Sorry, previos attached patch has small bug.
Please use latest one.

> 134 - return min + (int64) (max - min + 1) * rand;
> 134 + return min + (int64)((max - min + 1) * rand);

Regards,
--
Mitsumasa KONDO
NTT Open Source Software Center
*** a/contrib/pgbench/pgbench.c
--- b/contrib/pgbench/pgbench.c
***************
*** 176,181 **** int			progress_nthreads = 0; /* number of threads for progress report */
--- 176,183 ----
  bool		is_connect;			/* establish connection for each transaction */
  bool		is_latencies;		/* report per-command latencies */
  int			main_pid;			/* main process id used in log filename */
+ double		stdev_threshold = 5;		/* standard deviation threshold */
+ bool		gaussian_option = false;	/* use gaussian distribution random generator */
  
  char	   *pghost = "";
  char	   *pgport = "";
***************
*** 338,346 **** static char *select_only = {
--- 340,390 ----
  	"SELECT abalance FROM pgbench_accounts WHERE aid = :aid;\n"
  };
  
+ /* --gaussian case */
+ static char *gaussian_tpc_b = {
+ 	"\\set nbranches " CppAsString2(nbranches) " * :scale\n"

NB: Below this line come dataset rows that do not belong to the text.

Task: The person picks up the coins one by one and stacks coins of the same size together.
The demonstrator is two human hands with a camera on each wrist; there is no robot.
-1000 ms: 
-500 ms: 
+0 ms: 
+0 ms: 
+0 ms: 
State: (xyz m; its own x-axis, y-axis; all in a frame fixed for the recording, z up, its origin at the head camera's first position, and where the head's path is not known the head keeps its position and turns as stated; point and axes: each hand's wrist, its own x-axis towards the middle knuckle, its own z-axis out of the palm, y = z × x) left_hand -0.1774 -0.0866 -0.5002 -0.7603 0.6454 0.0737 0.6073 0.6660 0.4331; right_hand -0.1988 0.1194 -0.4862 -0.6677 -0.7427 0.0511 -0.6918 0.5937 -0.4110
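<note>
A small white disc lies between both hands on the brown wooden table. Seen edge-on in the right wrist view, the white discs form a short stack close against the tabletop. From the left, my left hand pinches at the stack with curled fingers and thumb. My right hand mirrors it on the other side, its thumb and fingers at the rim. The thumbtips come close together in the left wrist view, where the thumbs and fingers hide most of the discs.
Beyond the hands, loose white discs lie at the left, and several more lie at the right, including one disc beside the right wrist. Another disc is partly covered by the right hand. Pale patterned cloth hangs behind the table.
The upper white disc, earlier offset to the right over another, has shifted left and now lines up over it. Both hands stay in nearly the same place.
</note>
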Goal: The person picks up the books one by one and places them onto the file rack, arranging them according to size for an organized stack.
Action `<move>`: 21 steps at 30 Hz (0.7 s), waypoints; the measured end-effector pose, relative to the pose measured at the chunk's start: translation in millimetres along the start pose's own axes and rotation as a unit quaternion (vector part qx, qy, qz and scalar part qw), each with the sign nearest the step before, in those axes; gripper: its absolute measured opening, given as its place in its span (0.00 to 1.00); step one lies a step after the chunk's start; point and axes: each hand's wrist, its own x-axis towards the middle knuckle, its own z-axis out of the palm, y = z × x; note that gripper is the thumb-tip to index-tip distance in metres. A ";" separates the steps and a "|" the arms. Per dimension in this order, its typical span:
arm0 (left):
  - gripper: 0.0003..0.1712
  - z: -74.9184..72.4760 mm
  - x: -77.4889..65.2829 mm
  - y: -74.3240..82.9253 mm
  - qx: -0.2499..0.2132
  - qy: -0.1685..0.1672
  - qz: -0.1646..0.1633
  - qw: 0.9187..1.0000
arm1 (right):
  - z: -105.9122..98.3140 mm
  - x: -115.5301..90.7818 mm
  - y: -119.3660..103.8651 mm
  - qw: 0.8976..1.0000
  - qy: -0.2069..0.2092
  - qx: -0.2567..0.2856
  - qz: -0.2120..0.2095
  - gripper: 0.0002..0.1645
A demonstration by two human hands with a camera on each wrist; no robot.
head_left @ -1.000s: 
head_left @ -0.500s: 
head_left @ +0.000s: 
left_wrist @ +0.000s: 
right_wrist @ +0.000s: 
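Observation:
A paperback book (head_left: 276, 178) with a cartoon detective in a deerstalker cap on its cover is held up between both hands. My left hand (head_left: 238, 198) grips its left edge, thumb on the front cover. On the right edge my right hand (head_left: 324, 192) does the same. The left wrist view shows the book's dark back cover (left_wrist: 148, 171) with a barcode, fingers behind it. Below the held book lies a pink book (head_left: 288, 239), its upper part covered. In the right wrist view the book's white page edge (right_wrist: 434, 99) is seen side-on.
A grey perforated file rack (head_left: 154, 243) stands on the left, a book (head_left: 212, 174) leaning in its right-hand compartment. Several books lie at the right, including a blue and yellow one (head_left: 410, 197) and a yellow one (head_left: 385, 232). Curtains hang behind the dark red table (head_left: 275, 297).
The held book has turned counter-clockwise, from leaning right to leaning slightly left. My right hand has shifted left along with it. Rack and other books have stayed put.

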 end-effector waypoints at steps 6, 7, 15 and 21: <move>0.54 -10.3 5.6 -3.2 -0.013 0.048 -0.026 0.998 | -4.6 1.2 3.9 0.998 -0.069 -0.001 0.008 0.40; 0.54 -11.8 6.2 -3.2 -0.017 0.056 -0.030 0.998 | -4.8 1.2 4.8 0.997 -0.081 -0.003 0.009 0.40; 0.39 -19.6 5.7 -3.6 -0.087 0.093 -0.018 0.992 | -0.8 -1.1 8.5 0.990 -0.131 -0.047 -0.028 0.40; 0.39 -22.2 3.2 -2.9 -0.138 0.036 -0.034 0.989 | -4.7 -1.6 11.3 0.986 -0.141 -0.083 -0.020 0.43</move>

+ 	"\\set ntellers " CppAsString2(ntellers) " * :scale\n"
+ 	"\\set naccounts " CppAsString2(naccounts) " * :scale\n"
+ 	"\\setgaussian aid 1 :naccounts :stdev_threshold\n"
+ 	"\\setrandom bid 1 :nbranches\n"
+ 	"\\setrandom tid 1 :ntellers\n"
+ 	"\\setrandom delta -5000 5000\n"
+ 	"BEGIN;\n"
+ 	"UPDATE pgbench_accounts SET abalance = abalance + :delta WHERE aid = :aid;\n"
+ 	"SELECT abalance FROM pgbench_accounts WHERE aid = :aid;\n"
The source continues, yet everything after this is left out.